[TASK]: Restate word for word the lines in the listing below, starting at the line containing "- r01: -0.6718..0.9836" and ending at the line containing "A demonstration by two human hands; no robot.", both included; leave out the rest.

[TASK MATERIAL]:
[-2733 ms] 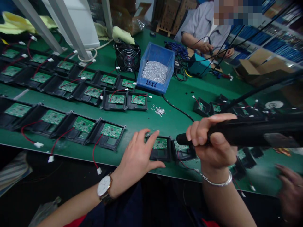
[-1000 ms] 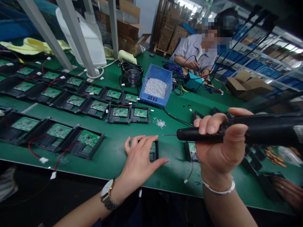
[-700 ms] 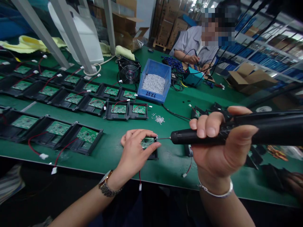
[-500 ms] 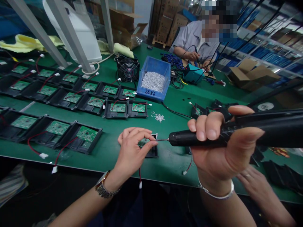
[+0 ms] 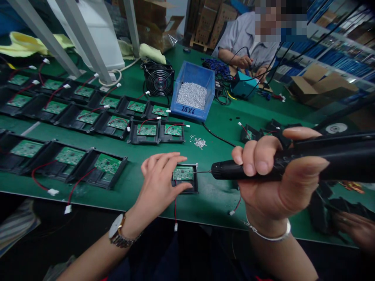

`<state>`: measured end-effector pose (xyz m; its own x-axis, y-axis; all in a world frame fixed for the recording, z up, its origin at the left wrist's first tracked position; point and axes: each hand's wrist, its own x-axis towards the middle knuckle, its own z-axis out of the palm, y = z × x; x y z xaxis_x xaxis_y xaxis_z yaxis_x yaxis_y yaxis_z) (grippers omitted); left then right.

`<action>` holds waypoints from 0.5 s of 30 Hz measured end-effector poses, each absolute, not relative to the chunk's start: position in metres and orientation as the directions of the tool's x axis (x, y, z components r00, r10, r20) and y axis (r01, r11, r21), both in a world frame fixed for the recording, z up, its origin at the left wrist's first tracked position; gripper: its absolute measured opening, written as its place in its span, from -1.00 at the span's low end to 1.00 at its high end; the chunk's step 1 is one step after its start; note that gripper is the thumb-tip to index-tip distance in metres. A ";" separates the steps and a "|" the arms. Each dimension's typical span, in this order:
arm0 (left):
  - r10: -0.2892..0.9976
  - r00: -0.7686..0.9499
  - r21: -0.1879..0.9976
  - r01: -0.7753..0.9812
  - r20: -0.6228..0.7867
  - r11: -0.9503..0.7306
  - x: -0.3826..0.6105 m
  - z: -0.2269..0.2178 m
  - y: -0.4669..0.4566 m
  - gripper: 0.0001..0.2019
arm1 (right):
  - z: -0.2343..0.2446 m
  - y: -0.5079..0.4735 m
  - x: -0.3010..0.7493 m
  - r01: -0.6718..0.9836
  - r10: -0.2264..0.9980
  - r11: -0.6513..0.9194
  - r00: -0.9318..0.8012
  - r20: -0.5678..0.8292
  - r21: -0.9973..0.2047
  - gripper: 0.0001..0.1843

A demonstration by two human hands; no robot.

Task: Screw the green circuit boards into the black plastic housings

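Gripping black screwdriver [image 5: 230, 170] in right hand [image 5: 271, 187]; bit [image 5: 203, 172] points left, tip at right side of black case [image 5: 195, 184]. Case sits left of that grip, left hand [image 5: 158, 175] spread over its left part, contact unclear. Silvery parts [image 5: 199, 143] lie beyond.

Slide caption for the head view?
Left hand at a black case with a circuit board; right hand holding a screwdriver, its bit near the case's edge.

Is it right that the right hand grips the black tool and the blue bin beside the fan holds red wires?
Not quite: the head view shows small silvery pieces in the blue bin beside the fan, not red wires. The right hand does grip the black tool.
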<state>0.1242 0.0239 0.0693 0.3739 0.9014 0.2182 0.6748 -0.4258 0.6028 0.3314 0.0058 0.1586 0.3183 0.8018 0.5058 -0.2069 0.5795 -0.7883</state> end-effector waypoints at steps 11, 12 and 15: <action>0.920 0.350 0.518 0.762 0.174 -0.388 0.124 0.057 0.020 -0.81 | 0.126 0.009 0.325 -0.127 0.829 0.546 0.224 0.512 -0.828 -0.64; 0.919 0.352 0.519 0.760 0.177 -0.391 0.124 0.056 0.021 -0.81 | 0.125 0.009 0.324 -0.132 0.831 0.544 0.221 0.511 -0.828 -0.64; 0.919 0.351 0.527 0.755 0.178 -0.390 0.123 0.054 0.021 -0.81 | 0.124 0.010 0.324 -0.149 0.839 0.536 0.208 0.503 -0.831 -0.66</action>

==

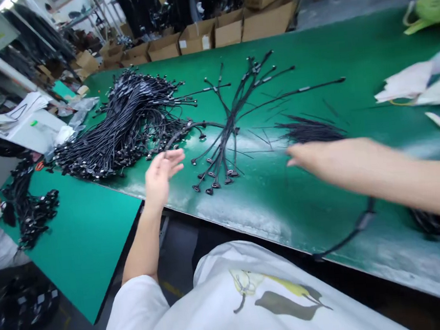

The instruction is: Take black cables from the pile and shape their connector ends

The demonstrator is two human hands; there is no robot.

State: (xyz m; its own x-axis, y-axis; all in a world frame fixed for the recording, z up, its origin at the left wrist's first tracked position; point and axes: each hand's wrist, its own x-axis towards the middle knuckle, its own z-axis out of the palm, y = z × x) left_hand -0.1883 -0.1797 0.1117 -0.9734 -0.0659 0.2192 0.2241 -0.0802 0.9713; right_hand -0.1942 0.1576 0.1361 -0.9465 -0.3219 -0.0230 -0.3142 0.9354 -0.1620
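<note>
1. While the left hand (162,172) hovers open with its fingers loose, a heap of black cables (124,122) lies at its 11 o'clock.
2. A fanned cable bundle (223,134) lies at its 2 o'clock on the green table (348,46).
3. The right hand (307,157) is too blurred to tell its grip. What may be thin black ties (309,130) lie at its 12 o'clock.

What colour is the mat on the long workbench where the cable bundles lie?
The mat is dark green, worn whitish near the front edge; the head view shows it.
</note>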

[EXERCISE RESULT]:
  - r01: -0.6718..0.9836
  - r10: -0.2264..0.9980
  - r11: -0.6513..0.9194
  - r00: -0.9318..0.8012
  - r20: -0.5678..0.8292
  - r21: -0.9973..0.2047
  - gripper: 0.0001..0.1843

A demonstration by two human hands; no robot.

The exercise is now done.